■ **TRY IT**:
If an entry contains a picture, omit that picture and transcribe everything else exactly.

***** RECORDS FOR THIS TASK *****

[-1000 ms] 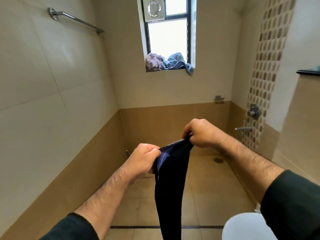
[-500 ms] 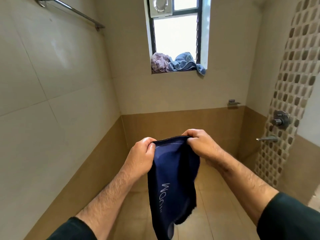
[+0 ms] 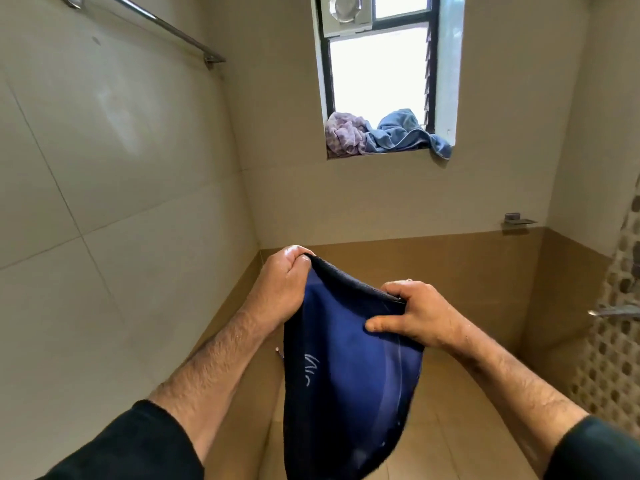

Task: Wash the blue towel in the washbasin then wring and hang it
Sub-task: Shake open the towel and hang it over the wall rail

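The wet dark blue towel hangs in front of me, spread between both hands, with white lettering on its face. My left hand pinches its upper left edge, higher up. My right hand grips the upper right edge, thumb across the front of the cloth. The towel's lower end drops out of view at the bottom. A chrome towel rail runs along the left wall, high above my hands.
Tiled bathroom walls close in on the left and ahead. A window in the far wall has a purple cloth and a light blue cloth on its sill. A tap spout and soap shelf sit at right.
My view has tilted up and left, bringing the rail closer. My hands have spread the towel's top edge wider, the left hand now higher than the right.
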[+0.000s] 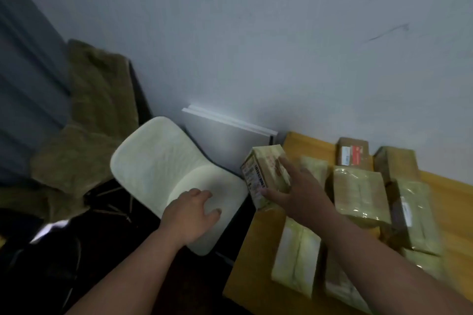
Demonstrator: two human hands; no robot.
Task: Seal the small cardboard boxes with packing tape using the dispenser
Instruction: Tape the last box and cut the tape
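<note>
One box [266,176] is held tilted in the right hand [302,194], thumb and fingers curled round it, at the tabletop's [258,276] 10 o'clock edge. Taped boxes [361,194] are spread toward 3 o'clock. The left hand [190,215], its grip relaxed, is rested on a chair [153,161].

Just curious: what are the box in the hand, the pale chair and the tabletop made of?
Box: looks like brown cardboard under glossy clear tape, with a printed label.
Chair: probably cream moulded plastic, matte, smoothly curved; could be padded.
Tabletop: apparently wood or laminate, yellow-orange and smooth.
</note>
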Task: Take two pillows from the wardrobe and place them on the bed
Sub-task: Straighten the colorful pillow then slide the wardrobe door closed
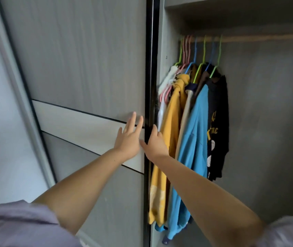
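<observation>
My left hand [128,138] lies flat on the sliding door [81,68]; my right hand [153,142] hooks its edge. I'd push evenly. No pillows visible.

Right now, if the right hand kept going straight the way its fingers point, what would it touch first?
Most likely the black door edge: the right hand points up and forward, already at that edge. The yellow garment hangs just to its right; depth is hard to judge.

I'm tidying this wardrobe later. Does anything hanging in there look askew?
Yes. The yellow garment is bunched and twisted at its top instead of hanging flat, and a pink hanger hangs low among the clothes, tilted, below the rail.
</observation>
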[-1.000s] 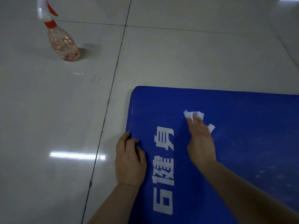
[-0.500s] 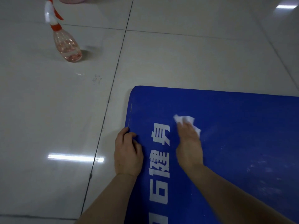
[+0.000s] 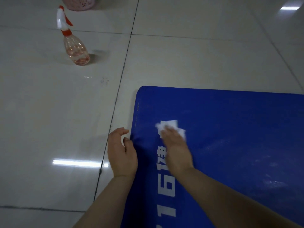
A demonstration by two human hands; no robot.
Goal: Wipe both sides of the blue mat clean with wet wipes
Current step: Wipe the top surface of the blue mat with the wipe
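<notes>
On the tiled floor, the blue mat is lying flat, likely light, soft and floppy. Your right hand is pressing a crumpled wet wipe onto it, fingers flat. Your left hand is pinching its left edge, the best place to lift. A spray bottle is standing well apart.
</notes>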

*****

■ **WORKED SOLUTION**:
[-1000 ms] 
[-500 ms] 
[+0 ms] 

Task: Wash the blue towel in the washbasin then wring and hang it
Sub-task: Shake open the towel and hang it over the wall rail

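The wet dark blue towel hangs in front of me, spread between both hands, with white lettering on its face. My left hand pinches its upper left edge, higher up. My right hand grips the upper right edge, thumb across the front of the cloth. The towel's lower end drops out of view at the bottom. A chrome towel rail runs along the left wall, high above my hands.
Tiled bathroom walls close in on the left and ahead. A window in the far wall has a purple cloth and a light blue cloth on its sill. A tap spout and soap shelf sit at right.
My view has tilted up and left, bringing the rail closer. My hands have spread the towel's top edge wider, the left hand now higher than the right.
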[+0.000s] 
Demonstrator: two human hands; no robot.
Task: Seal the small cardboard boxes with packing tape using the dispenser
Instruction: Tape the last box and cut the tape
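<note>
One box [266,176] is held tilted in the right hand [302,194], thumb and fingers curled round it, at the tabletop's [258,276] 10 o'clock edge. Taped boxes [361,194] are spread toward 3 o'clock. The left hand [190,215], its grip relaxed, is rested on a chair [153,161].

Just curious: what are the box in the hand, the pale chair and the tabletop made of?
Box: looks like brown cardboard under glossy clear tape, with a printed label.
Chair: probably cream moulded plastic, matte, smoothly curved; could be padded.
Tabletop: apparently wood or laminate, yellow-orange and smooth.
</note>
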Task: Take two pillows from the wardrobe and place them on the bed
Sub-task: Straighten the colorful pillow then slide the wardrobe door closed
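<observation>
My left hand [128,138] lies flat on the sliding door [81,68]; my right hand [153,142] hooks its edge. I'd push evenly. No pillows visible.

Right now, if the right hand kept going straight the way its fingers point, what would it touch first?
Most likely the black door edge: the right hand points up and forward, already at that edge. The yellow garment hangs just to its right; depth is hard to judge.

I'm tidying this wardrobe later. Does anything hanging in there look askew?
Yes. The yellow garment is bunched and twisted at its top instead of hanging flat, and a pink hanger hangs low among the clothes, tilted, below the rail.
</observation>
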[-1.000s] 
[-0.500s] 
[+0.000s] 
A demonstration by two human hands; no robot.
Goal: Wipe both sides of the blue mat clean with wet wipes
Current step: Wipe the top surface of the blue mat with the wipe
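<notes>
On the tiled floor, the blue mat is lying flat, likely light, soft and floppy. Your right hand is pressing a crumpled wet wipe onto it, fingers flat. Your left hand is pinching its left edge, the best place to lift. A spray bottle is standing well apart.
</notes>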

With this, the exercise is complete.